Delegate Voltaire Garcia (Rizal) passionately argued in plenary that our national territory was subject to international law and not for OUR municipal law (our constitution included) to UNILATERALLY define.

It is enough, Garcia stressed, that we invoke existing international law treaties (like the Treaty of Paris) when asserting our national territory – a prudent strategy that will spare Filipinos international embarrassment every time any  other nation gets minded to  ignore our claim.

“But it is precisely to shield us from the arrogance of some neighboring countries that an article defining our national territory was imperative,” Delegate Raul Roco (Camarines Sur) countered.

“Such territorial definition was necessary for the preservation of our national wealth, for national security and as a manifestation of our solidarity as a people,”  concluded Delegate Roco. (Concon session speech, February 15, 1972).

That paved the way for the eventual crafting of Article 1 of the 1973 Constitution, which read:

“The national territory comprises the Philippine Archipelago, with all the islands and waters embraced therein, and all other territories belonging to the Philippines, by historic right or legal title, including the territorial sea, the air space, the subsoil, the seabed, the insular shelves and other submarine areas over which the Philippines has sovereignty or jurisdiction.
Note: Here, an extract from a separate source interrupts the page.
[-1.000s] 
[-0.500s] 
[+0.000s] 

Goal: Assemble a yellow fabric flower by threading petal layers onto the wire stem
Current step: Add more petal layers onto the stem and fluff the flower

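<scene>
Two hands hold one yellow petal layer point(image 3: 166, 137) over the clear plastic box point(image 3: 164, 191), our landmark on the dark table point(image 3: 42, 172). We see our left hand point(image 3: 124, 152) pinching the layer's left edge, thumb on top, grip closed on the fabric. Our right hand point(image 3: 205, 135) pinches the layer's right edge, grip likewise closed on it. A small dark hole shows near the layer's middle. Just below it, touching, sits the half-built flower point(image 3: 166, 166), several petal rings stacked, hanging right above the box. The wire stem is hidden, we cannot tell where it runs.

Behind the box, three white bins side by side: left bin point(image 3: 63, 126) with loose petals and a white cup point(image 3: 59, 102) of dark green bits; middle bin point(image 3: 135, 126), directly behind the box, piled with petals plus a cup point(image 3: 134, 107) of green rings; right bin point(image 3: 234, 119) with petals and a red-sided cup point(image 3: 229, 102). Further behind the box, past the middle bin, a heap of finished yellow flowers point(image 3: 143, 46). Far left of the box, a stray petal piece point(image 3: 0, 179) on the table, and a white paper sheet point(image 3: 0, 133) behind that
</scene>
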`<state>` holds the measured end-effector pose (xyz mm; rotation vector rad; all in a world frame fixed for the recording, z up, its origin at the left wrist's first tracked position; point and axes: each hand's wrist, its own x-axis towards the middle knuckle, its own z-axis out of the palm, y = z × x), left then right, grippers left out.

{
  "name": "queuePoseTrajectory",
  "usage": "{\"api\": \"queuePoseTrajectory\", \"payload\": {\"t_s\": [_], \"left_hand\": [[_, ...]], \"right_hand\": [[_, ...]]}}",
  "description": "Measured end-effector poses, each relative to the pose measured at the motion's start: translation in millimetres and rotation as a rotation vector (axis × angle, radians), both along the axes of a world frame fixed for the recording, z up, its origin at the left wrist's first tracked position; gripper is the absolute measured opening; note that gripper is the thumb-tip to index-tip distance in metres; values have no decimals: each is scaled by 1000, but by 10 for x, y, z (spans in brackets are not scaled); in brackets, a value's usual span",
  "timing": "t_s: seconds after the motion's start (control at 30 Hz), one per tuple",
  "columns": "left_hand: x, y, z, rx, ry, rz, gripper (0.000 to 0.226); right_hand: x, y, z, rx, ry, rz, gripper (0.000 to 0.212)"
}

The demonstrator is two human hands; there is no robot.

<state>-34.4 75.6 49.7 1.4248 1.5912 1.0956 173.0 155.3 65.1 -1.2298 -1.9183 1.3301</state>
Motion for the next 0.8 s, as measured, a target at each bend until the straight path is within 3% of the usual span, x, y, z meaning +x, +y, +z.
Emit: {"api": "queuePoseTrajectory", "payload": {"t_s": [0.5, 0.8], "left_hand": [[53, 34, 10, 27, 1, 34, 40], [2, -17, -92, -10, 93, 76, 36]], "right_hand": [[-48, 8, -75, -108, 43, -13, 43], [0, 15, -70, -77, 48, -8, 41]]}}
The waters around, between and connecting the islands of the archipelago, irrespective of their breadth and dimensions, form part of the internal waters of the Philippines.”

Actually, our concept of an “archipelago” as early as then was not new.
We already unilaterally adopted the same with the signing into law on June 17, 1961 of R.A. No. 3046.

Actually, our concept of an “archipelago” as early as then was not new.
We already unilaterally adopted the same with the signing into law on June 17, 1961 of R.A. No. 3046.

We transplanted it in the 1973 Constitution, hoping it would gain international acceptance since a  Convention on the Law of the Sea was about to be held in that same year. (To be continued)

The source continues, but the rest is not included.